While still in school, Havrelly began his professional career at KHQ in Spokane, where he worked from 1985 to 1992. He then relocated to Orlando, Florida, where he worked for two television stations from 1992 to 2000, when he accepted a position at KIRO in Seattle.

He moved back to the Portland area in 2006, working for KGW until 2015 and accepting a job as a freelance reporter with KOIN in 2017 after a two-year sabbatical.

KOIN promoted him to weekend anchor in March 2020.

“One of the things I’ll miss the most is the people who really are dedicated to the truth and following traditional rules of journalistic storytelling, like verifying sources multiple times before reporting something,” said Havrelly, who worked as a sports reporter for The Post-Record from 2017 to 2020. “They give up a lot of their own lives to tell stories that often are not appreciated.”

Havrelly said that he’ll also miss the connections that he made with his viewers over the years.

“I never took that for granted,” he said. “The main reason I (did) this was because I feel like when something big happens, people need that information.
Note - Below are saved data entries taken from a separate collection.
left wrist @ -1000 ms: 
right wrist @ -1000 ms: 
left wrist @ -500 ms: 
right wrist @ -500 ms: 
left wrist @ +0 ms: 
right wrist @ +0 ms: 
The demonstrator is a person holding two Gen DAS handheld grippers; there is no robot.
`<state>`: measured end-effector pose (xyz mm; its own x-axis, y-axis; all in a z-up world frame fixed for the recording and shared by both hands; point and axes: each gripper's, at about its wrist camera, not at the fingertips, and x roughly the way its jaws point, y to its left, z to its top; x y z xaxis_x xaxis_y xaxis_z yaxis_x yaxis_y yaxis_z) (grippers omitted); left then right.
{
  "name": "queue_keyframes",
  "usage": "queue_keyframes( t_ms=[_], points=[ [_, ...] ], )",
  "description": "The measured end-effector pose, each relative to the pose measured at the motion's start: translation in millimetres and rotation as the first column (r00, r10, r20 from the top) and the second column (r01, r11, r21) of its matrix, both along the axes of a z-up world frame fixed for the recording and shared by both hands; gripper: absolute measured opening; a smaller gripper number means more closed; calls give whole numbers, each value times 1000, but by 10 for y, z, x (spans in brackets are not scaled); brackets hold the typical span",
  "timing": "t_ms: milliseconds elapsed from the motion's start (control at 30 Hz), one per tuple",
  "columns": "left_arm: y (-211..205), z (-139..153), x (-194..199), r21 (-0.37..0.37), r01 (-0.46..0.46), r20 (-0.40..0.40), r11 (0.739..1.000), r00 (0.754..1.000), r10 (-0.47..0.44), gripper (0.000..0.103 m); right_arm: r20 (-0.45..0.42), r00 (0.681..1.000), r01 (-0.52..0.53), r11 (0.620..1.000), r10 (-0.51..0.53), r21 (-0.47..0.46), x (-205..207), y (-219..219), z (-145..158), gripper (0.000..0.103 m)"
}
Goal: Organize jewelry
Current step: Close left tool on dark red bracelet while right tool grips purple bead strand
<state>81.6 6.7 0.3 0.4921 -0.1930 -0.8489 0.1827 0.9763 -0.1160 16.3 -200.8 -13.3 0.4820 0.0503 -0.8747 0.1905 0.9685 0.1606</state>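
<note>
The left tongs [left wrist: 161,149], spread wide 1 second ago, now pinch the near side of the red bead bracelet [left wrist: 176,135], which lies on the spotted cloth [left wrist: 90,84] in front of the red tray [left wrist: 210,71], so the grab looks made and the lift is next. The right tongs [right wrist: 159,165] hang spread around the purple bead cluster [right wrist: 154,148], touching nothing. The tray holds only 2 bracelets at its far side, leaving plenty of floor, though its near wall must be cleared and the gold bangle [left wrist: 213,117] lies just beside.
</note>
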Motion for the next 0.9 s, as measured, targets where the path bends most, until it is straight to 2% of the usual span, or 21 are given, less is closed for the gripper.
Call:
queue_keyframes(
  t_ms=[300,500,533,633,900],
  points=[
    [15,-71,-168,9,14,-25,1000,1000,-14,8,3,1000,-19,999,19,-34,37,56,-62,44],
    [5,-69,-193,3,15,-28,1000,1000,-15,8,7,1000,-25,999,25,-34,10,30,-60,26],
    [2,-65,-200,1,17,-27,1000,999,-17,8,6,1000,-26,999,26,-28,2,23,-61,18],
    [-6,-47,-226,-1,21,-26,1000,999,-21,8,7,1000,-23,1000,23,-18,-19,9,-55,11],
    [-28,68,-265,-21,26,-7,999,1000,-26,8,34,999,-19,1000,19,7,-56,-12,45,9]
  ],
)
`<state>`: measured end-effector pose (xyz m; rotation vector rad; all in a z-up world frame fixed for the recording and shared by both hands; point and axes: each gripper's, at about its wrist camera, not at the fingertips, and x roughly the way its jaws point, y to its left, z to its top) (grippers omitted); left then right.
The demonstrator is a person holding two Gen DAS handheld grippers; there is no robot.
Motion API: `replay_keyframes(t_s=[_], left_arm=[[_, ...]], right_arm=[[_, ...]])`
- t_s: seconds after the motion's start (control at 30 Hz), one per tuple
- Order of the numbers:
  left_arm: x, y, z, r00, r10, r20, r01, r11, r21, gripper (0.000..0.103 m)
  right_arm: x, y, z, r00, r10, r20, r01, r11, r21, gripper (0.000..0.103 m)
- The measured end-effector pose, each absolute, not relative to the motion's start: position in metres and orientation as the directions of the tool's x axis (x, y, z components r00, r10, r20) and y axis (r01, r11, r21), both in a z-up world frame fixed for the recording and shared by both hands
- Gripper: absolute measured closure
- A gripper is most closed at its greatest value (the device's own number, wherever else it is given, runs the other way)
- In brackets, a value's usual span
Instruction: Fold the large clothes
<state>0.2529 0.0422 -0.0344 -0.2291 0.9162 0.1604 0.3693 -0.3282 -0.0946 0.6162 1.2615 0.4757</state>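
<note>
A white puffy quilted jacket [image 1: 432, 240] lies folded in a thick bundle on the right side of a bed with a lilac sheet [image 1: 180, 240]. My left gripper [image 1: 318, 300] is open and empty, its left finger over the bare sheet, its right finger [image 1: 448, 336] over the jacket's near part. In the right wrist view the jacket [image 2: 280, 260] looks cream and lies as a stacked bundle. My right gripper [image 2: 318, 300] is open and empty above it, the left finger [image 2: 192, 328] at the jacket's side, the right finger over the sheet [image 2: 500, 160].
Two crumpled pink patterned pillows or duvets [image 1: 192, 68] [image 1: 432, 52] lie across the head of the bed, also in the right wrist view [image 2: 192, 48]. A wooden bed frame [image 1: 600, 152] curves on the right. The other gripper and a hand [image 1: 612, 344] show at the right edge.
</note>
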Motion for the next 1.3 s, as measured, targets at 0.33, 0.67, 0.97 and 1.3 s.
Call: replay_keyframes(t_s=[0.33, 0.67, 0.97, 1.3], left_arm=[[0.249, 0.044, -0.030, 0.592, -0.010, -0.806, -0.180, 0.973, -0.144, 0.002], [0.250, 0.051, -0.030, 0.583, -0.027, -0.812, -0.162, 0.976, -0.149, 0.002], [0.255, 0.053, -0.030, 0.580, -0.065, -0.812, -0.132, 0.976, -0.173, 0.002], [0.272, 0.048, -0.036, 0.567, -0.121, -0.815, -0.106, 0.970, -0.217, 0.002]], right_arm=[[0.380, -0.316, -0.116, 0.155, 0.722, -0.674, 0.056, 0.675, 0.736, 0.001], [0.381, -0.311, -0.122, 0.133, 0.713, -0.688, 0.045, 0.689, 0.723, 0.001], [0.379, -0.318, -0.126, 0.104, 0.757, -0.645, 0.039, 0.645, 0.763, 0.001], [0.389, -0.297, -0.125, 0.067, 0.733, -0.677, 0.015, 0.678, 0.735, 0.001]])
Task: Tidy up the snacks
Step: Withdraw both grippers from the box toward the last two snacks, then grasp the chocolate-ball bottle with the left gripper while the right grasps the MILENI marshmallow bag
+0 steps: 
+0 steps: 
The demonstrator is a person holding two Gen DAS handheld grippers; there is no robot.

During COVID, early on, people needed that information. During natural disasters, we were on 24/7; we were covering hurricanes for seven days straight without going off the air. I feel like sometimes everything (else is) kind of practice so that you’re good when the ‘big story’ hits and people need that information. Lives depend on it.”

Havrelly’s highlight reel includes dozens of significant, impactful stories. His first-ever live news report for KHQ was interrupted by a bomb during a deadly standoff between Federal Bureau of Investigation (FBI) agents and white separatists in Ruby Ridge, Idaho, in 1992.

In Orlando and Seattle, Havrelly specialized in investigative reporting, chasing after con artists and recovering millions of dollars for consumers.

He covered quite a few space shuttle launches and landings, and several natural disasters, including hurricanes and one of the deadliest tornadoes in United States history, while in Orlando.

And he interviewed scores of celebrities and covered many presidential visits and events, including the historic global summit between United States President Bill Clinton and Russian President Boris Yeltsin in Vancouver, British Columbia, in 1993.

“I was really blessed to be able to do some of those types of stories,” he said. “I think you have to operate on adrenaline during some of those times, because you’re not operating on sleep.”

In retirement, Havrelly hopes to spend some more of his time on his music career, which was starting to take off before the onset of the COVID-19 pandemic in early 2020.

From 2017 to 2019, Havrelly sang and played guitar semi-regularly at several east Clark County establishments, including A Beer at a Time in Camas and Washougal Times in Washougal, and events like the Portland Seafood and Wine Festival.

“I do want to get back into that again,” he said, “but I’ve got a lot of work to do, because I’m pretty rusty.”